_WHAT YOU NEED TO DO_
Every record here needs to be retyped exactly.

/---

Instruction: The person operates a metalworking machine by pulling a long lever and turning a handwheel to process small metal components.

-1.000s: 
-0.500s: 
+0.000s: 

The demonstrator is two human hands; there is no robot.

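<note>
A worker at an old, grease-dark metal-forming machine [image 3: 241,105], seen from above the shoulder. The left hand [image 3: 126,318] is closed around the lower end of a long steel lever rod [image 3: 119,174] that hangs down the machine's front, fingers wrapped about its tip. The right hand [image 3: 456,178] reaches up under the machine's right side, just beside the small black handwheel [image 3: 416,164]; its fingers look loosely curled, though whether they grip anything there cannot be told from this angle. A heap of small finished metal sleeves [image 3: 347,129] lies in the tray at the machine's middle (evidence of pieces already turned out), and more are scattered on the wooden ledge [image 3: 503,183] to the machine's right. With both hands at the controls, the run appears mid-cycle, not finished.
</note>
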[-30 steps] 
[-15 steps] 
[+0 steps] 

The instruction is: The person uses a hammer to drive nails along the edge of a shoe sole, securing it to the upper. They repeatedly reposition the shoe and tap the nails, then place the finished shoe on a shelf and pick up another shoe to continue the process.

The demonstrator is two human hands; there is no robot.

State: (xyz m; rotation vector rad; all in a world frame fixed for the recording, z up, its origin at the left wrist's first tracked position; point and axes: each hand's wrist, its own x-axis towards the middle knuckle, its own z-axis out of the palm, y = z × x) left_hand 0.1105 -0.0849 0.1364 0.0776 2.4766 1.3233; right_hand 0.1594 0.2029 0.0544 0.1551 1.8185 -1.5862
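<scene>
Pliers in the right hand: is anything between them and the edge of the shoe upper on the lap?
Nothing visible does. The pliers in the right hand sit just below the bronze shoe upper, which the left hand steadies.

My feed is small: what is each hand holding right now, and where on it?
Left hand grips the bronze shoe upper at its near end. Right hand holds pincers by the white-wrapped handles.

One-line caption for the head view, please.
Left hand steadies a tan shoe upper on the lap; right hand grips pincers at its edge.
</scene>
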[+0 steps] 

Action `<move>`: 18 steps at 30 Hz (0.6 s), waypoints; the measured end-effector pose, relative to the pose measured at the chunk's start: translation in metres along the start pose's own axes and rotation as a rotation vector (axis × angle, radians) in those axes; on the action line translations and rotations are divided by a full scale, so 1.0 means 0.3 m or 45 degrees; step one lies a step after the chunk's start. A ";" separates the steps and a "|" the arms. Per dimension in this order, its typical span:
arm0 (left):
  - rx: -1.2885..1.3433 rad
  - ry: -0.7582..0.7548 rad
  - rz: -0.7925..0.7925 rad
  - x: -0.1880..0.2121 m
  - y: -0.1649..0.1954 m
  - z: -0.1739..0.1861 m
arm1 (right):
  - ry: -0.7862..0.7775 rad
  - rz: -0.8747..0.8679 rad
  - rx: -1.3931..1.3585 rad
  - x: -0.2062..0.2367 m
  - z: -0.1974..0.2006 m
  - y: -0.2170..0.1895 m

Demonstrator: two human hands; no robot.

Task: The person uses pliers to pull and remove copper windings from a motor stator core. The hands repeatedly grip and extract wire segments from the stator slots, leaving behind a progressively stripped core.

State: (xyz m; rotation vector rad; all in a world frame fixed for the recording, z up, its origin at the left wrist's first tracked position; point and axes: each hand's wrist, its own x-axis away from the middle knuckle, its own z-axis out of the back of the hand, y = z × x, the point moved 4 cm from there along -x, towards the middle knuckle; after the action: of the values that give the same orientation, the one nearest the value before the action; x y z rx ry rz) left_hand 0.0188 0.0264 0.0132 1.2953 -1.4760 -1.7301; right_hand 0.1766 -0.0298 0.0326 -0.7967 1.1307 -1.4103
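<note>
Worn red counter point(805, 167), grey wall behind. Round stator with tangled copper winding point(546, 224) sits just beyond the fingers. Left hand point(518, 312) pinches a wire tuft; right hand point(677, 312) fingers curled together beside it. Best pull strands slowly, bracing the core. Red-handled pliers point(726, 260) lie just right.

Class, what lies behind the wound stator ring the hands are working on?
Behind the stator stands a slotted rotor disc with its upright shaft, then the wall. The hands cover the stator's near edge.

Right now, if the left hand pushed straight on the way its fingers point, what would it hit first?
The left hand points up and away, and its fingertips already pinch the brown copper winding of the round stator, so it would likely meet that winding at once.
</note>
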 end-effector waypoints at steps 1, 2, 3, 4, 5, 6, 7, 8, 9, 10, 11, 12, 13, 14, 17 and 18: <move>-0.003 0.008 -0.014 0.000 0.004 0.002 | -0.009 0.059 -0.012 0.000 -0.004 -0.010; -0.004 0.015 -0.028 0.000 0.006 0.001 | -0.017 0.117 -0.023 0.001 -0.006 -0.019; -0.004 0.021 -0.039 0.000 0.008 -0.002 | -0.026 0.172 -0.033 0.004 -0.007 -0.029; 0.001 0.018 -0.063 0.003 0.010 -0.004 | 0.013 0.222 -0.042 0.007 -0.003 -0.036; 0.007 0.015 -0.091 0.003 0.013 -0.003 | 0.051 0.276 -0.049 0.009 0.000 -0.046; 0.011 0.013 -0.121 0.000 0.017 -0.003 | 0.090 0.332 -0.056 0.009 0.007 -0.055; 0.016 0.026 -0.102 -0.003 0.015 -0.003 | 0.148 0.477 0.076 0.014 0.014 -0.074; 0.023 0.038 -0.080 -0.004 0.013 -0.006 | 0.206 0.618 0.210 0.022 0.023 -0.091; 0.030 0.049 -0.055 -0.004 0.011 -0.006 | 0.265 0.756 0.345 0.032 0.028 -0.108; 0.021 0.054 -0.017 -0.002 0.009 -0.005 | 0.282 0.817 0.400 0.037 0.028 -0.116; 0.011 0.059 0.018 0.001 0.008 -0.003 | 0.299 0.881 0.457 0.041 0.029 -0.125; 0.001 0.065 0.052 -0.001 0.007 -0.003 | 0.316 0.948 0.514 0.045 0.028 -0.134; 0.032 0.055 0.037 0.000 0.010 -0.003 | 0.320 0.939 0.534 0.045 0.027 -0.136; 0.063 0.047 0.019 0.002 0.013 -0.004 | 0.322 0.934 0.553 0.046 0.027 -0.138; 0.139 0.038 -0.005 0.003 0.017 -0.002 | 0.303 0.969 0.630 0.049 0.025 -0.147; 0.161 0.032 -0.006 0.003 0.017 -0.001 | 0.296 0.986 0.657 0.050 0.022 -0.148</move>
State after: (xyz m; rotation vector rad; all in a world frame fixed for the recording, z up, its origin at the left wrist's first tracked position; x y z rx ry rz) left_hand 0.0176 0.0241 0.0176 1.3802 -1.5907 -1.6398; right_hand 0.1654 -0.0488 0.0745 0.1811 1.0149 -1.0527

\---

_SOLUTION TO THE EXERCISE_
Instruction: The person operates a metalworking machine by pulling a long lever and turning a handwheel to process small metal components.

-1.000s: 
-0.500s: 
+0.000s: 

The demonstrator is two human hands; there is no robot.

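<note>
A worker at an old, grease-dark metal-forming machine [image 3: 241,105], seen from above the shoulder. The left hand [image 3: 126,318] is closed around the lower end of a long steel lever rod [image 3: 119,174] that hangs down the machine's front, fingers wrapped about its tip. The right hand [image 3: 456,178] reaches up under the machine's right side, just beside the small black handwheel [image 3: 416,164]; its fingers look loosely curled, though whether they grip anything there cannot be told from this angle. A heap of small finished metal sleeves [image 3: 347,129] lies in the tray at the machine's middle (evidence of pieces already turned out), and more are scattered on the wooden ledge [image 3: 503,183] to the machine's right. With both hands at the controls, the run appears mid-cycle, not finished.
</note>
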[-30 steps] 
[-15 steps] 
[+0 steps] 

The instruction is: The person uses a hammer to drive nails along the edge of a shoe sole, securing it to the upper. They repeatedly reposition the shoe and tap the nails, then place the finished shoe on a shelf and pick up another shoe to continue the process.

The demonstrator is two human hands; there is no robot.

State: (xyz m; rotation vector rad; all in a world frame fixed for the recording, z up, its origin at the left wrist's first tracked position; point and axes: each hand's wrist, its own x-axis towards the middle knuckle, its own z-axis out of the palm, y = z × x) left_hand 0.1105 -0.0849 0.1364 0.0776 2.4766 1.3233; right_hand 0.1594 0.2029 0.0544 0.1551 1.8185 -1.5862
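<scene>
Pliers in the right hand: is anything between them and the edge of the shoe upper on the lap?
Nothing visible does. The pliers in the right hand sit just below the bronze shoe upper, which the left hand steadies.

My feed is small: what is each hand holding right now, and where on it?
Left hand grips the bronze shoe upper at its near end. Right hand holds pincers by the white-wrapped handles.

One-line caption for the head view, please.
Left hand steadies a tan shoe upper on the lap; right hand grips pincers at its edge.
</scene>
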[+0 steps] 

Action `<move>`: 18 steps at 30 Hz (0.6 s), waypoints; the measured end-effector pose, relative to the pose measured at the chunk's start: translation in metres along the start pose's own axes and rotation as a rotation vector (axis × angle, radians) in those axes; on the action line translations and rotations are divided by a full scale, so 1.0 means 0.3 m or 45 degrees; step one lies a step after the chunk's start. A ";" separates the steps and a "|" the arms. Per dimension in this order, its typical span:
arm0 (left):
  - rx: -1.2885..1.3433 rad
  - ry: -0.7582..0.7548 rad
  - rz: -0.7925..0.7925 rad
  - x: -0.1880..0.2121 m
  - y: -0.1649..0.1954 m
  - z: -0.1739..0.1861 m
arm1 (right):
  - ry: -0.7862..0.7775 rad
  - rz: -0.8747..0.8679 rad
  - rx: -1.3931..1.3585 rad
  - x: -0.2062..0.2367 m
  - z: -0.1974..0.2006 m
  - y: -0.2170..0.1895 m

Demonstrator: two human hands; no robot.

Task: The person uses pliers to pull and remove copper windings from a motor stator core. The hands repeatedly grip and extract wire segments from the stator slots, leaving behind a progressively stripped core.

State: (xyz m; rotation vector rad; all in a world frame fixed for the recording, z up, its origin at the left wrist's first tracked position; point and axes: each hand's wrist, its own x-axis away from the middle knuckle, its own z-axis out of the back of the hand, y = z × x, the point moved 4 cm from there along -x, towards the middle knuckle; after the action: of the values that give the same orientation, the one nearest the value before the action; x y z rx ry rz) left_hand 0.0188 0.0264 0.0132 1.2953 -1.4760 -1.7301; right_hand 0.1766 -0.0298 0.0326 -0.7967 1.1307 -1.4103
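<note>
Worn red counter point(805, 167), grey wall behind. Round stator with tangled copper winding point(546, 224) sits just beyond the fingers. Left hand point(518, 312) pinches a wire tuft; right hand point(677, 312) fingers curled together beside it. Best pull strands slowly, bracing the core. Red-handled pliers point(726, 260) lie just right.

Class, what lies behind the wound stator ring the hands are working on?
Behind the stator stands a slotted rotor disc with its upright shaft, then the wall. The hands cover the stator's near edge.

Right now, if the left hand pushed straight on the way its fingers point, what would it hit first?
The left hand points up and away, and its fingertips already pinch the brown copper winding of the round stator, so it would likely meet that winding at once.
</note>
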 end-effector waypoints at steps 1, 2, 3, 4, 5, 6, 7, 8, 9, 10, 11, 12, 13, 14, 17 and 18: <move>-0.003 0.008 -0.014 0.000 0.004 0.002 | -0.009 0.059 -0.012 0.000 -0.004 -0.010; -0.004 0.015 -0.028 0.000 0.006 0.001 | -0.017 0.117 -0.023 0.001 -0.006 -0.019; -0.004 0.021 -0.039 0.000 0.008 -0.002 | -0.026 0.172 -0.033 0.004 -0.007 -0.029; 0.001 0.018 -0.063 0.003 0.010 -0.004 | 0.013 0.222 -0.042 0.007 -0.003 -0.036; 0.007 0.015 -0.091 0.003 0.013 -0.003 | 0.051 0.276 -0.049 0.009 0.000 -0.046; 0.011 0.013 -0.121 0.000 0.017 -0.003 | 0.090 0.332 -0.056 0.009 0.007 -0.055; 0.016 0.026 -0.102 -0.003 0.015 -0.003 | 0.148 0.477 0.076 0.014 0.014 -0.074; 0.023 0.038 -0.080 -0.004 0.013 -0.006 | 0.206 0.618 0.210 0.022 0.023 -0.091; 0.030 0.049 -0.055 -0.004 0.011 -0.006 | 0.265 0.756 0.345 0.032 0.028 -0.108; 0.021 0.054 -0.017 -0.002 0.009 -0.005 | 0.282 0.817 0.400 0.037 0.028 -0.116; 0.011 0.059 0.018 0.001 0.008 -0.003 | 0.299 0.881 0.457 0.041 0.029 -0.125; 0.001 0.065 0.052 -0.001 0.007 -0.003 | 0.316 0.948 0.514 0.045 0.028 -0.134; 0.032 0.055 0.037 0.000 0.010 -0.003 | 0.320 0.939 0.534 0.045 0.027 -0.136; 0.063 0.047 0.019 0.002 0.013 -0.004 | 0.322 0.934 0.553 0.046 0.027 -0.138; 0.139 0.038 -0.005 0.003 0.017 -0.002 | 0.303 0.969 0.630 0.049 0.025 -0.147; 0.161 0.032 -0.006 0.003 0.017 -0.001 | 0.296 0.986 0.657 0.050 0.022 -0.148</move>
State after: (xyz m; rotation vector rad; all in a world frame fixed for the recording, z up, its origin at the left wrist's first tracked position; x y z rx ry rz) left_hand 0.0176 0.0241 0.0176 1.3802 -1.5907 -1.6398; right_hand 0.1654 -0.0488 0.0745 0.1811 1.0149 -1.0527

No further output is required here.